Konubinix' opinionated web of thoughts

Gitops

Fleeting

Use a git repository and only this repository to store the state of the infrastructure1, 2, 3. Very close to IaC, but not necessarily used together. Because you already know git, you don’t need another tool to:

  • view diffs and logs on the state of the infrastructure,
  • create workflow, like pull request to ensure proper validation before getting into production,

gitops tools check the diff between the git state and the live state at regular interval, making sure to solve the “configuration drifts” and adjusting the live state to make it reflect the git state.

You have a code repository within which the dev can do whatever they want. Then, you have the infrastructure repository with much more control. There can be automated PR4 from the CI of the dev repository to the ops repository, but manual control is often preferred.

It is one implementation of devops, where a SCM is the sole interface between dev and ops5 (see the misconception of making the dev and ops know all the things of DEV + OPS). The ops setup the gitops tooling and the infra repository and the dev commit stuff in it.

It is more a way of thinking rather than a product or a tool6. Chances are you will have to create your own worflow depending on what your needs are.

Using a single repository to store the code and the infrastructure state, as it is often suggested in the 1017 is to me a bad idea. With infrastructure state commits, the git history will quickly become messy. Also, both the code and the infrastructure have very different responsibilities and it seems counter intuitive to think of mixing them. In my mind, gitops started to make sense only when I discovered that it was about having (at least) two separate git repository: one for the code, the other for storing the state. This revelation happened quite late.

I really got interested in gitops when my company started investigating deployment strategies, we quickly realized that we would need much more control and auditing than simply running helm upgrade in the continuous automation. In particular, blue/green and canary need a clear understanding of what was/is and will be put in the clusters. Rollback will be easier as well.

Therefore, in testing, helm upgrade becomes git clone ; copy ; git commit ; git push and putting in production basically is the same thing.

There are several tools implementing gitops. I was led to focus on spinnaker, argocd and flux. spinnaker is likely to be useful for very big industrial projects, but several hints nudged me to avoid it.

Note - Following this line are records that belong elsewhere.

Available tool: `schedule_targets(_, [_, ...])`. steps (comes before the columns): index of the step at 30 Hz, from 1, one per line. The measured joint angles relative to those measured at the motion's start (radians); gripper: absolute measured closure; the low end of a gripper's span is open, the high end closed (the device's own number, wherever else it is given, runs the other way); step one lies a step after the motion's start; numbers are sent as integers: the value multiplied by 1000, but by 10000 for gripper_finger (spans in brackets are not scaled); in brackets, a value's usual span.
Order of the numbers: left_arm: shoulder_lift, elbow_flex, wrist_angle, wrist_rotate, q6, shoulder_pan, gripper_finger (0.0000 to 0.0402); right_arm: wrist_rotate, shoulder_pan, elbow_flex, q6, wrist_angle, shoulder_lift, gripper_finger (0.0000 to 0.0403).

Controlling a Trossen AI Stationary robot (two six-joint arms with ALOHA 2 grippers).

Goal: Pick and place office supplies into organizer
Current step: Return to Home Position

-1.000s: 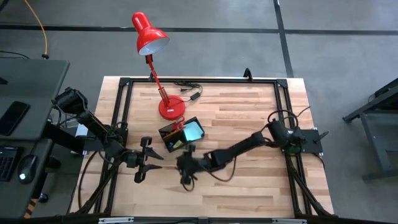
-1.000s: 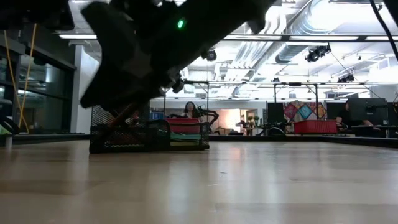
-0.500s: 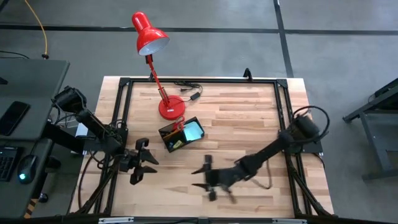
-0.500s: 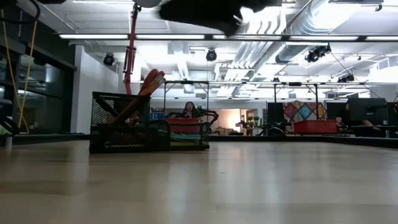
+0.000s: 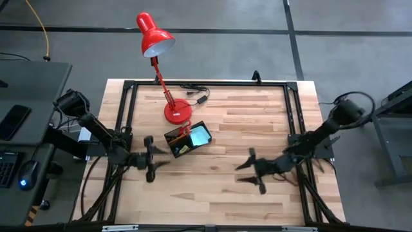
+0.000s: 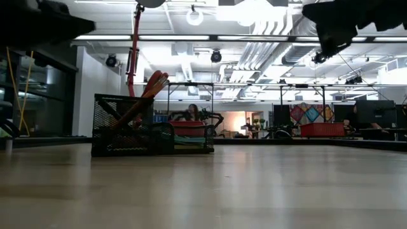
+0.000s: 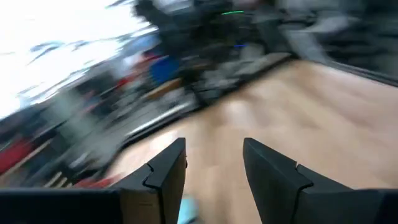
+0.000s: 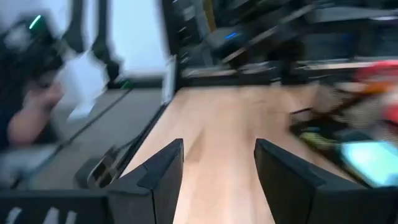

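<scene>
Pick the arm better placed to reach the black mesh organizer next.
Left. The left end effector, open, hovers beside the black mesh organizer; the right end effector, also open, sits much farther away.

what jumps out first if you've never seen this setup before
The red desk lamp catches the eye first, its base toward the back of the wooden table and its head leaning out past the edge. Just in front of the base sits the black organizer with a teal sticky-note pad inside. The left claw hangs open beside it, and the right claw hangs open over bare wood on the other side.
</scene>
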Motion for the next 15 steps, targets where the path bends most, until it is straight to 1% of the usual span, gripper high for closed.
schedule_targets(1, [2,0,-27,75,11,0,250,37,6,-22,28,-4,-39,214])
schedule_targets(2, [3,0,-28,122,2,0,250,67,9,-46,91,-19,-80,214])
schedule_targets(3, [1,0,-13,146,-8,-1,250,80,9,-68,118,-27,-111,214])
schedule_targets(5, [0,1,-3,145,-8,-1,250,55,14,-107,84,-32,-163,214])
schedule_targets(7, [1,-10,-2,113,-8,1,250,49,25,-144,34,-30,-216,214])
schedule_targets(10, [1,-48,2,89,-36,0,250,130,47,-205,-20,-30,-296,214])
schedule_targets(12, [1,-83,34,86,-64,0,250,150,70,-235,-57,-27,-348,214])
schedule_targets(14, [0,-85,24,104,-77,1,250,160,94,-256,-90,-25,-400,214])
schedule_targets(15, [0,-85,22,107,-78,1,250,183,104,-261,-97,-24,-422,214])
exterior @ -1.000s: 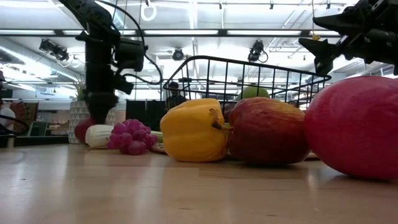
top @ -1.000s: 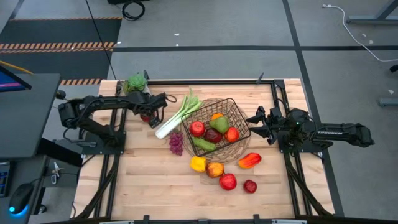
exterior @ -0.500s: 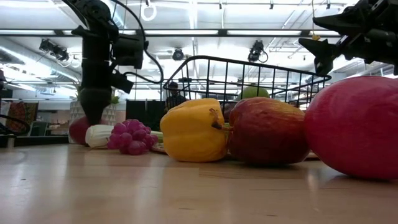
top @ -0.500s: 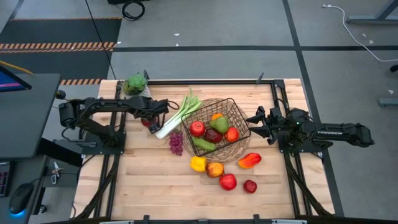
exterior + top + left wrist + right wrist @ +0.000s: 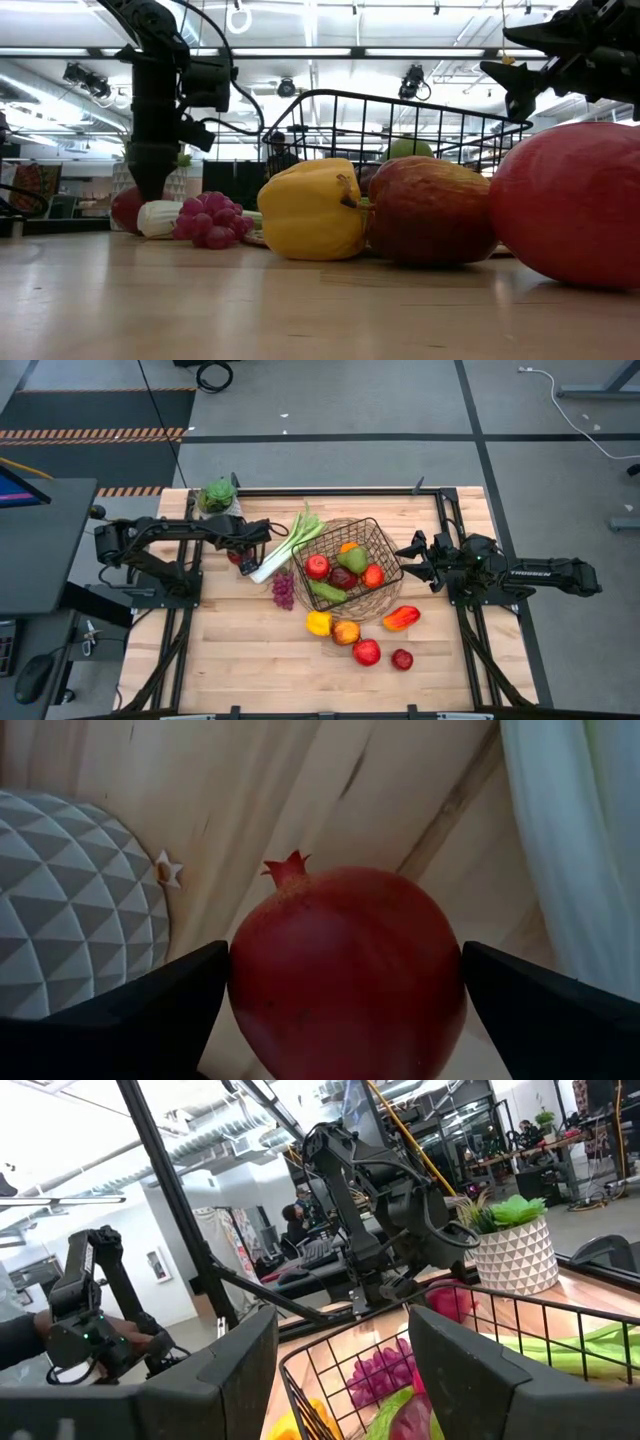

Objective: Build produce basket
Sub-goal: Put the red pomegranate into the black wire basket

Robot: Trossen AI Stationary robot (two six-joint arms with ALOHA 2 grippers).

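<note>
Pickup step is under way: left gripper (image 5: 243, 547) is straddling a round red pomegranate with a small crown (image 5: 347, 968), which is lying on the table between the white faceted plant pot (image 5: 75, 900) and the long white-green leek (image 5: 282, 544). Its fingers (image 5: 130, 1020) are sitting on both flanks of the fruit; whether they are touching it or just short, I cannot tell, so a firm grasp is not confirmed. Judged next move: squeeze onto the fruit, lift straight up clear of the leek, then carry across to the dark wire-mesh basket with woven wicker base (image 5: 383, 550).

That basket is sitting mid-table, already holding red apples, a green pear and other produce. Loose items are waiting near it: purple grapes (image 5: 283, 591), yellow pepper (image 5: 318, 623) and more red fruit.

Right gripper (image 5: 411, 562) is hovering beside the basket, fingers spread wide and empty.

Surface is a pale wooden tabletop (image 5: 240, 660). Beyond it, a workshop room with overhead lighting and equipment stands.
</note>
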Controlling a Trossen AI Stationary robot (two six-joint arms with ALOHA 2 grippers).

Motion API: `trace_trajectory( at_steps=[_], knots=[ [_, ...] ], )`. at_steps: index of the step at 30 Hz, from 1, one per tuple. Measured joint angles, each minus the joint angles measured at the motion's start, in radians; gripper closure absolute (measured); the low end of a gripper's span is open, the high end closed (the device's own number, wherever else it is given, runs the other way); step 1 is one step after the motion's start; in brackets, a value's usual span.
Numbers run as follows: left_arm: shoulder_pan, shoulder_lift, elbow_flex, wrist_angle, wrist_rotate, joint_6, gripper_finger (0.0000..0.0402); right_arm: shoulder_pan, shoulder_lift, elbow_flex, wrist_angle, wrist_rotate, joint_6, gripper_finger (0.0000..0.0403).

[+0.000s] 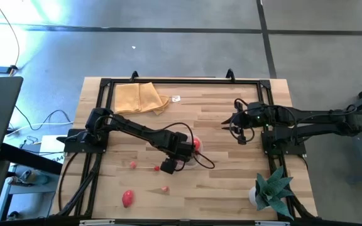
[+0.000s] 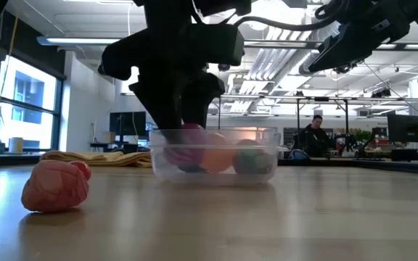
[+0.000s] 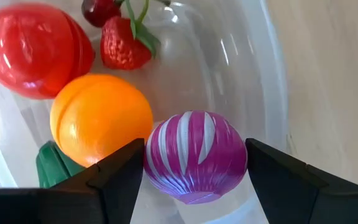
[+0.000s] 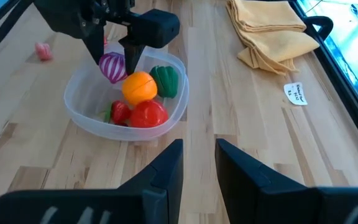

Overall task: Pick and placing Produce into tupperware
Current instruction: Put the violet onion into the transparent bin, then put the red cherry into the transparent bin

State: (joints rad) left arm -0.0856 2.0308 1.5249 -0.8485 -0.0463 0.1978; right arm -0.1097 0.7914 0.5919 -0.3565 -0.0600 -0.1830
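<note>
Hanging right between the left gripper's spread fingers, the striped purple onion was seen inside the tupperware, at about 4 o'clock from the orange, while the right gripper, nearly shut, was parked well apart.

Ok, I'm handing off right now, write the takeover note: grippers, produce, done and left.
Left gripper: over the tupperware, fingers either side of the purple-and-white striped onion; gripped or just released, unclear.
Right gripper: waiting above the table's right side, holding nothing.
In the tub: tomato, orange, green pepper, strawberry.
Left: red piece and small pink pieces on the table in front.
</note>
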Motion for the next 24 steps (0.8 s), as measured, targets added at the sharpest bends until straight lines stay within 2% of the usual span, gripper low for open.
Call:
trace_trajectory(
  at_steps=[13, 21, 24],
  knots=[
    [0.000, -0.001, 0.000, -0.018, 0.001, 0.005, 0.0087, 0.000, 0.000, 0.000, -0.001, 0.000, 0.000, 0.0320],
    [0.000, -0.028, 0.003, -0.027, 0.001, 0.024, 0.0093, 0.000, 0.000, 0.000, -0.002, 0.000, 0.000, 0.0320],
    [0.000, -0.037, 0.042, -0.073, -0.033, 0.026, 0.0100, 0.000, 0.000, 0.000, -0.001, 0.000, 0.000, 0.0320]
  ],
)
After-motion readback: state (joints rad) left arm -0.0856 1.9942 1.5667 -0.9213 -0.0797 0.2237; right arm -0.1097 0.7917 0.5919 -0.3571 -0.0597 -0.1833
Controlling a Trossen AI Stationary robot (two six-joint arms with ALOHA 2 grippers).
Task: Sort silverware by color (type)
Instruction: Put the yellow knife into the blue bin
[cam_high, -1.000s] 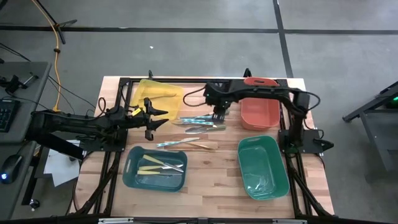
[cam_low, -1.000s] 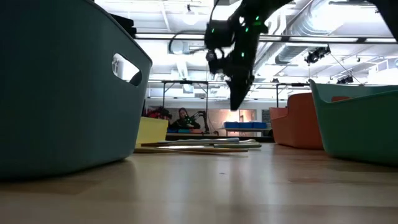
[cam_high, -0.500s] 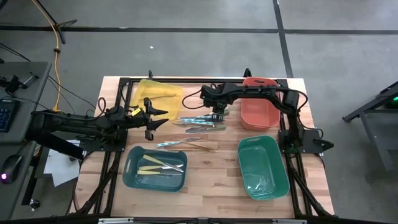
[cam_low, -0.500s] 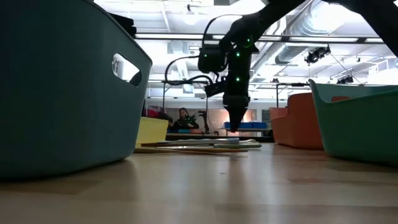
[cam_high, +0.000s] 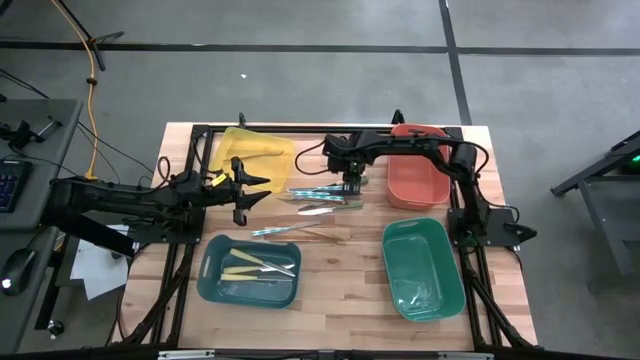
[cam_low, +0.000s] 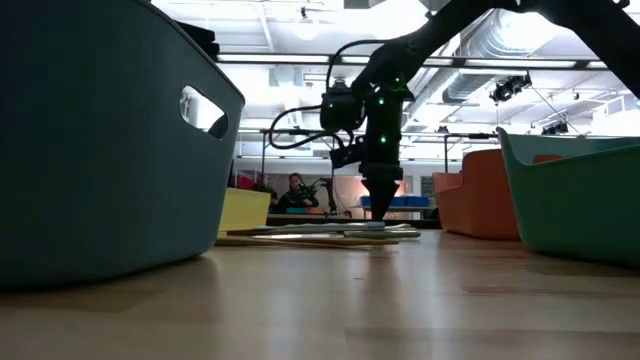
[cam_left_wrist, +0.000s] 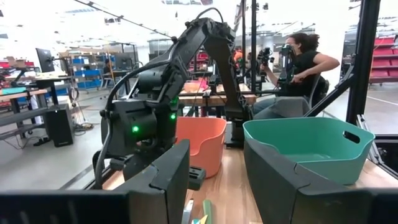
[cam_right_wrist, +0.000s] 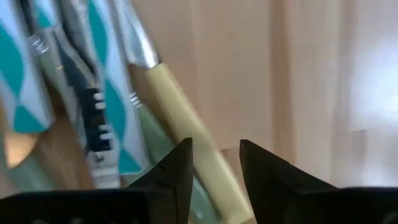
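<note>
1. From overhead, we saw the right gripper (cam_high: 349, 186) lowered onto the loose silverware (cam_high: 322, 197) heaped mid-worktop (cam_high: 340, 290), between the yellow bin (cam_high: 250, 152) and the orange bin (cam_high: 415, 178). A few pieces lay in the blue bin (cam_high: 249, 271); the green bin (cam_high: 424, 268) held some too. The left gripper (cam_high: 245, 190) waited just beside the yellow bin, jaws released and holding nothing.

2. At worktop level, we watched the right gripper (cam_low: 379, 205) point straight down, its tips just above the flat pile of silverware (cam_low: 320, 234). Whether they touched it, we could not tell.

3. From the left wrist, we saw the right arm (cam_left_wrist: 161, 118) bent down ahead, the orange bin (cam_left_wrist: 202, 143) and green bin (cam_left_wrist: 305, 146) beyond it, and a seated person (cam_left_wrist: 298, 68) in the room behind.

4. From the right wrist, we found the jaws released, straddling a cream-handled utensil (cam_right_wrist: 186, 143) among teal-patterned pieces (cam_right_wrist: 106, 93). One fingertip (cam_right_wrist: 177, 163) sat at the handle's edge.

5. We judged the step to be picking the cream piece. The next move would call for closing squarely on that handle alone, then lifting clear without dragging its neighbours.
</note>
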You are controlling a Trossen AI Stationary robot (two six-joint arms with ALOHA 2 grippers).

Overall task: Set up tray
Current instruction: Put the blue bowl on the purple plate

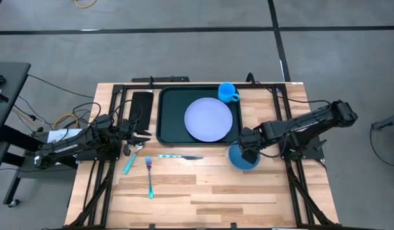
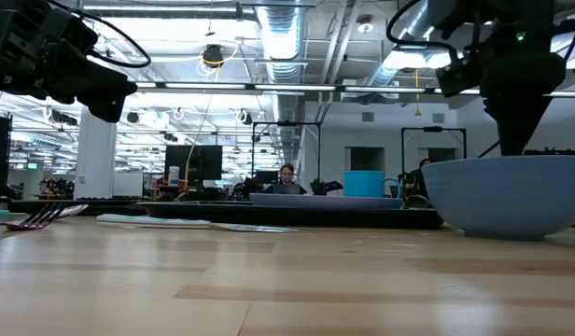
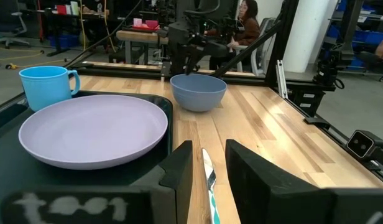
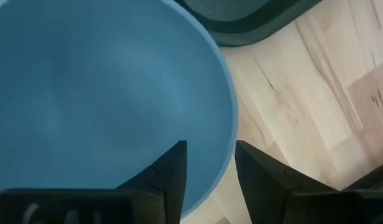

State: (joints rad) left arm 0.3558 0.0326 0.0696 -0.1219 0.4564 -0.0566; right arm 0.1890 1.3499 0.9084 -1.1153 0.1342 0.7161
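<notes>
The dark green tray (image 1: 168, 121) lies at the table's far middle. On it rest a lavender plate (image 1: 208, 119) and, in its far right corner, a blue cup (image 1: 228, 92). A blue bowl (image 1: 243, 160) stands on the wood by the tray's near right corner. My right gripper (image 4: 210, 171) is open just above the bowl. One finger is over the inside and one is outside the rim (image 4: 227, 155), with a gap showing on both sides. My left gripper (image 1: 137, 138) is open and raised off the table left of the tray, above a teal-handled spoon (image 1: 130, 163).
A knife (image 1: 179, 156) and a blue-handled fork (image 1: 149, 176) lie on the wood near the tray's near edge. A small black rectangle (image 1: 141, 107) sits left of the tray. The near half of the table (image 1: 203, 204) is bare wood. People sit in the room beyond.
</notes>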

I first tried flux, that was a very good way to be introduced to gitops. I less than 5 minutes, I could have a working setup. It also by default suggests to use flux to manage flux. This is a dogfooding quality I appreciate.I played a lot with it and eventually dropped it for two reasons (written on [2025-05-16 Fri]):

The first is the lack of interface to easily understand what is happening. The power of gitops lies into its controller doing the job well, and your resources being appropriate. A lot can go wrong in between the git push and the change taking place. I could quite easily make flux hang for seemingly no reasons, and I had to spend more time than I expected debugging flux itself. I tried capacitor, but it was not much more than an web view of stuff I could already comfortably consult with the flux cli.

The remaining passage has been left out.